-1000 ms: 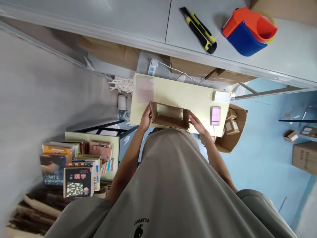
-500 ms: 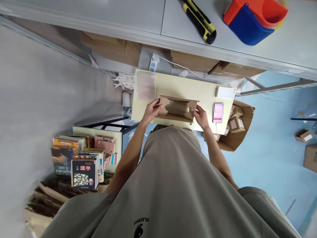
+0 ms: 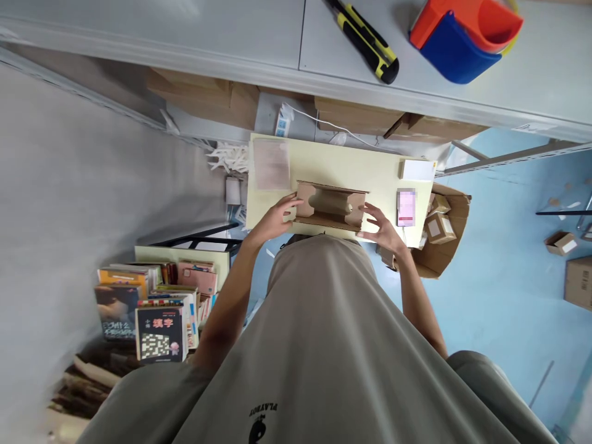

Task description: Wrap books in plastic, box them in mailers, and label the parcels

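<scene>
A small, partly folded cardboard box (image 3: 329, 219) sits at the near edge of the pale yellow table (image 3: 319, 161). Its long sides stand up and its end flaps are folded inward, with a hollow between them. At its left end is my left hand (image 3: 276, 218), fingers stretched out and the tips touching the cardboard. My right hand (image 3: 383, 229) is at the right end, fingers spread and the fingertips close against the flap. Neither hand is closed round the box.
A phone (image 3: 406, 207) and a white box (image 3: 417, 169) lie on the table's right. Beyond stands a grey shelf with a utility knife (image 3: 369, 43) and tape dispenser (image 3: 456, 49). A large carton (image 3: 456, 246) of small boxes is at right; books (image 3: 160, 327) at left.
Both hands have loosened from the box's end flaps. The fingers that pinched them are now spread, and the right hand has moved slightly outward and nearer me.
</scene>
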Motion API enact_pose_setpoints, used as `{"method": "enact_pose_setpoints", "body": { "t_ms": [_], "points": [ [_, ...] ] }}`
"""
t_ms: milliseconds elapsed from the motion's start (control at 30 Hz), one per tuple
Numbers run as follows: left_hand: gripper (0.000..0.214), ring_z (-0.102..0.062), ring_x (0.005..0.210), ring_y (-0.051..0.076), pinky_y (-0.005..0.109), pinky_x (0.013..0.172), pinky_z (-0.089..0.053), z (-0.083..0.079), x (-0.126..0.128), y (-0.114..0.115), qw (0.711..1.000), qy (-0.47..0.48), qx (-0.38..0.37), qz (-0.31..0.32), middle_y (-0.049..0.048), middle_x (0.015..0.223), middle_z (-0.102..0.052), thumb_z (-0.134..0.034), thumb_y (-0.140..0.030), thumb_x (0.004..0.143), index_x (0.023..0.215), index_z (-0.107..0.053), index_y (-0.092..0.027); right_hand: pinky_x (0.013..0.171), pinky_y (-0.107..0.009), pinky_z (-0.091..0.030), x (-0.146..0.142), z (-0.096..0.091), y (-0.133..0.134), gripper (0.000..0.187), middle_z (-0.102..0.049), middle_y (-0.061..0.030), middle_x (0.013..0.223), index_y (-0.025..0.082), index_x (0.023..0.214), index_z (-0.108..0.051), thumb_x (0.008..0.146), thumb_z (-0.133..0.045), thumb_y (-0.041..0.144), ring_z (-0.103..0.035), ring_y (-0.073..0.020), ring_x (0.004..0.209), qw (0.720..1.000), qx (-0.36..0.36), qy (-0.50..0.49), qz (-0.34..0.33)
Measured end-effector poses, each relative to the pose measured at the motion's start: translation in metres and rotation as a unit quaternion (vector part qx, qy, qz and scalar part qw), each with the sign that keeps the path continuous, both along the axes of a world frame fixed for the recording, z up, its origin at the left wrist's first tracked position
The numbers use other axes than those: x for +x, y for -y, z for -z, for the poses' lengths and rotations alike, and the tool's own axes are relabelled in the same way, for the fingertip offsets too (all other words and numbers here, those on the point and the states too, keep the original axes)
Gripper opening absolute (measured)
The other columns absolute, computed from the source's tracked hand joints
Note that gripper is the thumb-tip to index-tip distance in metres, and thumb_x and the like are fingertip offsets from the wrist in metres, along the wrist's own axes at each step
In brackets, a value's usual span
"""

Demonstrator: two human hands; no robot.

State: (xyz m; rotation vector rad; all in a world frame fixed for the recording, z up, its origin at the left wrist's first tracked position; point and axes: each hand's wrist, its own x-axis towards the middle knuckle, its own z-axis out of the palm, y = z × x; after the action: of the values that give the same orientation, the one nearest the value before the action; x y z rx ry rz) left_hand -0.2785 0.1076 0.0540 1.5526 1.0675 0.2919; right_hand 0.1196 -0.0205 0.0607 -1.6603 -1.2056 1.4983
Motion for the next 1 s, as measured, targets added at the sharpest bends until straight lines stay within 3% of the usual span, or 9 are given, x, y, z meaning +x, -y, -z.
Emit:
{"method": "enact_pose_setpoints", "body": {
  "t_ms": [100,167,267,367,467,567,733,900,1000],
  "points": [
    [0.083,-0.051,0.174,0.044,0.057,0.133,-0.061,-0.001,0.003,0.004,1.000,-0.006,-0.010,0.011,0.0142,0.191,-0.046,-0.094,-0.061,0.089,0.162,-0.074,-0.030,0.139,-0.072,-0.050,0.003,0.002,0.006,0.116,-0.049,-0.0128,0.189,0.042,0.168,-0.069,0.066,-0.110,0.080,-0.052,-0.0465,0.173,0.999,-0.008,0.003,-0.034],
    [0.068,-0.059,0.169,0.042,0.054,0.131,-0.062,0.001,0.011,0.004,0.999,-0.020,0.019,-0.019,0.0153,0.181,-0.060,-0.088,-0.069,0.096,0.150,-0.081,-0.028,0.134,-0.069,-0.056,-0.001,0.007,0.003,0.092,-0.062,-0.0139,0.177,0.037,0.155,-0.079,0.079,-0.100,0.083,-0.060,-0.0436,0.167,1.000,0.013,0.027,-0.003],
    [0.037,-0.080,0.139,0.034,0.050,0.122,-0.067,0.007,0.023,0.003,0.994,-0.049,0.076,-0.065,0.0144,0.142,-0.084,-0.076,-0.058,0.110,0.122,-0.086,-0.025,0.122,-0.064,-0.068,-0.010,0.016,-0.007,0.064,-0.078,-0.0143,0.148,0.030,0.120,-0.089,0.094,-0.083,0.088,-0.079,-0.0371,0.138,0.991,0.044,0.096,0.083],
    [0.036,-0.085,0.114,0.028,0.046,0.111,-0.071,0.015,0.029,-0.001,0.988,-0.077,0.098,-0.093,0.0099,0.123,-0.087,-0.084,-0.040,0.106,0.138,-0.077,-0.024,0.107,-0.061,-0.075,-0.018,0.021,-0.017,0.063,-0.080,-0.0126,0.132,0.028,0.109,-0.086,0.094,-0.081,0.088,-0.084,-0.0318,0.113,0.981,0.062,0.144,0.116],
    [0.075,-0.084,0.114,0.026,0.042,0.110,-0.070,0.019,0.030,-0.003,0.984,-0.083,0.130,-0.089,0.0114,0.140,-0.082,-0.084,-0.030,0.106,0.174,-0.054,-0.028,0.100,-0.058,-0.078,-0.018,0.020,-0.021,0.061,-0.079,-0.0130,0.138,0.027,0.116,-0.084,0.096,-0.081,0.085,-0.084,-0.0317,0.115,0.984,0.073,0.136,0.090],
    [0.079,-0.083,0.115,0.024,0.040,0.110,-0.070,0.020,0.030,-0.004,0.981,-0.071,0.169,-0.065,0.0139,0.155,-0.073,-0.078,-0.029,0.111,0.183,-0.046,-0.031,0.103,-0.058,-0.078,-0.015,0.015,-0.018,0.062,-0.078,-0.0134,0.150,0.028,0.125,-0.083,0.096,-0.081,0.083,-0.085,-0.0335,0.122,0.987,0.076,0.129,0.059],
    [0.063,-0.083,0.113,0.024,0.041,0.110,-0.072,0.022,0.032,-0.001,0.979,-0.054,0.184,-0.075,0.0143,0.154,-0.071,-0.072,-0.029,0.114,0.174,-0.054,-0.029,0.109,-0.059,-0.076,-0.008,0.016,-0.011,0.066,-0.077,-0.0159,0.159,0.031,0.146,-0.075,0.106,-0.070,0.083,-0.082,-0.0370,0.136,0.993,0.055,0.076,0.065],
    [0.032,-0.082,0.121,0.025,0.044,0.114,-0.073,0.027,0.032,0.001,0.975,-0.039,0.204,-0.073,0.0121,0.148,-0.071,-0.072,-0.025,0.113,0.144,-0.073,-0.027,0.105,-0.058,-0.077,-0.005,0.022,-0.011,0.093,-0.072,-0.0208,0.164,0.031,0.174,-0.054,0.102,-0.074,0.086,-0.083,-0.0382,0.133,0.992,0.052,0.075,0.081],
    [0.027,-0.079,0.133,0.027,0.045,0.113,-0.074,0.032,0.030,0.001,0.976,-0.035,0.205,-0.063,0.0118,0.148,-0.070,-0.070,-0.028,0.113,0.140,-0.076,-0.027,0.100,-0.056,-0.079,-0.006,0.019,-0.013,0.074,-0.071,-0.0172,0.163,0.034,0.163,-0.067,0.107,-0.067,0.083,-0.082,-0.0368,0.131,0.990,0.069,0.103,0.061]
  ]
}}
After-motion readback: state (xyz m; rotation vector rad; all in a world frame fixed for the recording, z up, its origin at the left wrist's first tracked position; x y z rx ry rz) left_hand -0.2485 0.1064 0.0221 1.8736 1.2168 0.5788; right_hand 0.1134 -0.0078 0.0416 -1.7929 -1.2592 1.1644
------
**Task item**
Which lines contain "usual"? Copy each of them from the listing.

**Answer area**
In brackets, a value's usual span
Motion for the next 1 s, as measured, targets added at the sharpest bends until straight lines stay within 3% of the usual span, or 9 are given, x, y, z meaning +x, -y, -z.

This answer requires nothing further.